◆ **AIM OF THE EXERCISE**:
Pull out every line below holding the word "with".

◆ **SUPPLIED MATERIAL**:
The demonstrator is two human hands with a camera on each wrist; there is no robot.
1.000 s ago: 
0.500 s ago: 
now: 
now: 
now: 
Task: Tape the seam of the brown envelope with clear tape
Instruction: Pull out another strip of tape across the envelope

◆ **YOUR RESPONSE**:
The demonstrator is two human hands with a camera on each wrist; there is no robot.
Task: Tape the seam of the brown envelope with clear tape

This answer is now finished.